About this exercise:
Print all the records exactly, please.

Records from a data collection:

========================================================================

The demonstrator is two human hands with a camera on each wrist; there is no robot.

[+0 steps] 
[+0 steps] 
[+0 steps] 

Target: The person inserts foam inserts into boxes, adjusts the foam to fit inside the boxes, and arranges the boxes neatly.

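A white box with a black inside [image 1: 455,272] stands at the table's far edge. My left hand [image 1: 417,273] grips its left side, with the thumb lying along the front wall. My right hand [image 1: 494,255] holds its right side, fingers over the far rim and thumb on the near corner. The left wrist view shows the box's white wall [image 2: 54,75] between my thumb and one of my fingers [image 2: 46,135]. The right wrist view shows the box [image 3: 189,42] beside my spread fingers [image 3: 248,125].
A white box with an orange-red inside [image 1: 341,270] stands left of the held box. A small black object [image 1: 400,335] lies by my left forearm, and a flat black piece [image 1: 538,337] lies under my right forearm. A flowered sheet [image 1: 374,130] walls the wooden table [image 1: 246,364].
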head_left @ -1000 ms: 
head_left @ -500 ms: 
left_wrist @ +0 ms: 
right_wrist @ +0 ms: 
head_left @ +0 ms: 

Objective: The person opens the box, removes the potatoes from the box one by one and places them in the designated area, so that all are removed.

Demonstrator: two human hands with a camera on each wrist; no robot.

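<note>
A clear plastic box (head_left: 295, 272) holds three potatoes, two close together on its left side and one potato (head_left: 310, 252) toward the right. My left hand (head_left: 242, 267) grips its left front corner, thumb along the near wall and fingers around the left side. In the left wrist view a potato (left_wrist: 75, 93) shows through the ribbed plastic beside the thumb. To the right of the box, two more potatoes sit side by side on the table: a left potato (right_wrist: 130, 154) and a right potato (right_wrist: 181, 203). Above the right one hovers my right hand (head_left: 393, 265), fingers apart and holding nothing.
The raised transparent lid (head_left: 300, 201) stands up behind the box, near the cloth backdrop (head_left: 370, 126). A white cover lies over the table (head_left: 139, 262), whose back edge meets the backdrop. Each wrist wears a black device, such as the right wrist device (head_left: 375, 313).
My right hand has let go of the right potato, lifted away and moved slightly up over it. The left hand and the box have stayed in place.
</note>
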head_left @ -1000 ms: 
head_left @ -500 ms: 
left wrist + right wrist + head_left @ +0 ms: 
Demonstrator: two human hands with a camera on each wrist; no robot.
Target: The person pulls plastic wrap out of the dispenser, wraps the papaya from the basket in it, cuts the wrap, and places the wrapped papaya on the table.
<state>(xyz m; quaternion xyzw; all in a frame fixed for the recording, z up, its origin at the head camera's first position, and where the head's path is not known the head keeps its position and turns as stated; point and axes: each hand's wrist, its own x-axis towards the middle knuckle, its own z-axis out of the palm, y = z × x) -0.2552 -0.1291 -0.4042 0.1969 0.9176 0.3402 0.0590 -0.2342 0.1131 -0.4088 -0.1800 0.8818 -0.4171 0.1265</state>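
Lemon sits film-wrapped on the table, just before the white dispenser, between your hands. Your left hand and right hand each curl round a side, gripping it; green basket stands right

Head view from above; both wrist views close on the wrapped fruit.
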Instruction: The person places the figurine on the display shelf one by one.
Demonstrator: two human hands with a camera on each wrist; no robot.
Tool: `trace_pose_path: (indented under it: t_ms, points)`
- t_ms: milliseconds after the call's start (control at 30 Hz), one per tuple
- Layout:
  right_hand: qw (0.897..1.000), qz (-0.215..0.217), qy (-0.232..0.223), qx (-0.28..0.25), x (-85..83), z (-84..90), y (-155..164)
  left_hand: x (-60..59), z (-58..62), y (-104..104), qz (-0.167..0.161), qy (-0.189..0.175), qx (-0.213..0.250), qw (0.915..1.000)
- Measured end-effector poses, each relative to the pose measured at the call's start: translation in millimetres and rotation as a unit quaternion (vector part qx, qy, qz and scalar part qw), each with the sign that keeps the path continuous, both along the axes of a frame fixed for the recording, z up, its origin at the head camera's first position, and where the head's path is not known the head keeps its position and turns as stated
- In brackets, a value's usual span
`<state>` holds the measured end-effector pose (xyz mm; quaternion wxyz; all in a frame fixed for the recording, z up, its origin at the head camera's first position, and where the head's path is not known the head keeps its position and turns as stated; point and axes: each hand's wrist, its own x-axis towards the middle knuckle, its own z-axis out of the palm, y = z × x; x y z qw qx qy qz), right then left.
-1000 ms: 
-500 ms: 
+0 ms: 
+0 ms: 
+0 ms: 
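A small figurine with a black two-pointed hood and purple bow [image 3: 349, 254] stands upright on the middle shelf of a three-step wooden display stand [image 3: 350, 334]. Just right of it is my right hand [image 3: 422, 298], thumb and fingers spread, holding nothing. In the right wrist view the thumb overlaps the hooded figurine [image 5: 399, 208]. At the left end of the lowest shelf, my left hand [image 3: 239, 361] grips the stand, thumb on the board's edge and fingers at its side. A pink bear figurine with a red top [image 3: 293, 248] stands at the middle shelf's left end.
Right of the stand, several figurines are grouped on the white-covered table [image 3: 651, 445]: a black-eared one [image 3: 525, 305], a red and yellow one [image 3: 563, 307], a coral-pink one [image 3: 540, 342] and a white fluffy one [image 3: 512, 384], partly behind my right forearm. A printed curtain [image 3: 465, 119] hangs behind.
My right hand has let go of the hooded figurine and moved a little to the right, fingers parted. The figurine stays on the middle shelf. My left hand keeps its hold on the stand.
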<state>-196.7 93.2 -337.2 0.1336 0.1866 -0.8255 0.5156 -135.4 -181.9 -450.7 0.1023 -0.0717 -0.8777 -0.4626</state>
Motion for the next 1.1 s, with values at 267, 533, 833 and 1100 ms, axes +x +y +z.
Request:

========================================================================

Problem solution:
The demonstrator is two human hands with a camera on each wrist; there is no robot.

[+0 steps] 
[+0 steps] 
[+0 steps] 

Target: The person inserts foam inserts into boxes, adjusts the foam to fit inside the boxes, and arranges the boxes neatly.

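A white box with a black inside [image 1: 455,272] stands at the table's far edge. My left hand [image 1: 417,273] grips its left side, with the thumb lying along the front wall. My right hand [image 1: 494,255] holds its right side, fingers over the far rim and thumb on the near corner. The left wrist view shows the box's white wall [image 2: 54,75] between my thumb and one of my fingers [image 2: 46,135]. The right wrist view shows the box [image 3: 189,42] beside my spread fingers [image 3: 248,125].
A white box with an orange-red inside [image 1: 341,270] stands left of the held box. A small black object [image 1: 400,335] lies by my left forearm, and a flat black piece [image 1: 538,337] lies under my right forearm. A flowered sheet [image 1: 374,130] walls the wooden table [image 1: 246,364].
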head_left @ -1000 ms: 
head_left @ -500 ms: 
left_wrist @ +0 ms: 
right_wrist @ +0 ms: 
head_left @ +0 ms: 

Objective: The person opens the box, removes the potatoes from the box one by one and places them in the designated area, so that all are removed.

Demonstrator: two human hands with a camera on each wrist; no robot.

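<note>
A clear plastic box (head_left: 295, 272) holds three potatoes, two close together on its left side and one potato (head_left: 310, 252) toward the right. My left hand (head_left: 242, 267) grips its left front corner, thumb along the near wall and fingers around the left side. In the left wrist view a potato (left_wrist: 75, 93) shows through the ribbed plastic beside the thumb. To the right of the box, two more potatoes sit side by side on the table: a left potato (right_wrist: 130, 154) and a right potato (right_wrist: 181, 203). Above the right one hovers my right hand (head_left: 393, 265), fingers apart and holding nothing.
The raised transparent lid (head_left: 300, 201) stands up behind the box, near the cloth backdrop (head_left: 370, 126). A white cover lies over the table (head_left: 139, 262), whose back edge meets the backdrop. Each wrist wears a black device, such as the right wrist device (head_left: 375, 313).
My right hand has let go of the right potato, lifted away and moved slightly up over it. The left hand and the box have stayed in place.
</note>
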head_left @ -1000 ms: 
head_left @ -500 ms: 
left wrist + right wrist + head_left @ +0 ms: 
Demonstrator: two human hands with a camera on each wrist; no robot.
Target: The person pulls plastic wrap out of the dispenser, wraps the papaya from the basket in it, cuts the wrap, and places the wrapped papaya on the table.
<state>(xyz m; quaternion xyzw; all in a frame fixed for the recording, z up, its origin at the head camera's first position, and where the head's path is not known the head keeps its position and turns as stated; point and axes: each hand's wrist, its own x-axis towards the middle knuckle, its own z-axis out of the palm, y = z × x) -0.2552 -0.1291 -0.4042 0.1969 0.9176 0.3402 0.0590 -0.2342 0.1131 -0.4088 -0.1800 0.8818 -0.4171 0.1265</state>
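Lemon sits film-wrapped on the table, just before the white dispenser, between your hands. Your left hand and right hand each curl round a side, gripping it; green basket stands right

Head view from above; both wrist views close on the wrapped fruit.
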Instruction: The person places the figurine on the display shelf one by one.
Demonstrator: two human hands with a camera on each wrist; no robot.
Tool: `trace_pose_path: (indented under it: t_ms, points)`
- t_ms: milliseconds after the call's start (control at 30 Hz), one per tuple
- Layout:
  right_hand: qw (0.897..1.000), qz (-0.215..0.217), qy (-0.232..0.223), qx (-0.28..0.25), x (-85..83), z (-84..90), y (-155..164)
  left_hand: x (-60..59), z (-58..62), y (-104..104), qz (-0.167..0.161), qy (-0.189..0.175), qx (-0.213..0.250), qw (0.915..1.000)
- Measured end-effector poses, each relative to the pose measured at the call's start: translation in millimetres and rotation as a unit quaternion (vector part qx, qy, qz and scalar part qw), each with the sign that keeps the path continuous, both along the axes of a frame fixed for the recording, z up, its origin at the head camera's first position, and where the head's path is not known the head keeps its position and turns as stated
- In brackets, a value's usual span
`<state>` holds the measured end-effector pose (xyz mm; quaternion wxyz; all in a frame fixed for the recording, z up, its origin at the head camera's first position, and where the head's path is not known the head keeps its position and turns as stated; point and axes: each hand's wrist, its own x-axis towards the middle knuckle, its own z-axis out of the palm, y = z × x; x y z qw qx qy qz), right then left.
-1000 ms: 
-500 ms: 
+0 ms: 
+0 ms: 
+0 ms: 
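A small figurine with a black two-pointed hood and purple bow [image 3: 349, 254] stands upright on the middle shelf of a three-step wooden display stand [image 3: 350, 334]. Just right of it is my right hand [image 3: 422, 298], thumb and fingers spread, holding nothing. In the right wrist view the thumb overlaps the hooded figurine [image 5: 399, 208]. At the left end of the lowest shelf, my left hand [image 3: 239, 361] grips the stand, thumb on the board's edge and fingers at its side. A pink bear figurine with a red top [image 3: 293, 248] stands at the middle shelf's left end.
Right of the stand, several figurines are grouped on the white-covered table [image 3: 651, 445]: a black-eared one [image 3: 525, 305], a red and yellow one [image 3: 563, 307], a coral-pink one [image 3: 540, 342] and a white fluffy one [image 3: 512, 384], partly behind my right forearm. A printed curtain [image 3: 465, 119] hangs behind.
My right hand has let go of the hooded figurine and moved a little to the right, fingers parted. The figurine stays on the middle shelf. My left hand keeps its hold on the stand.
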<state>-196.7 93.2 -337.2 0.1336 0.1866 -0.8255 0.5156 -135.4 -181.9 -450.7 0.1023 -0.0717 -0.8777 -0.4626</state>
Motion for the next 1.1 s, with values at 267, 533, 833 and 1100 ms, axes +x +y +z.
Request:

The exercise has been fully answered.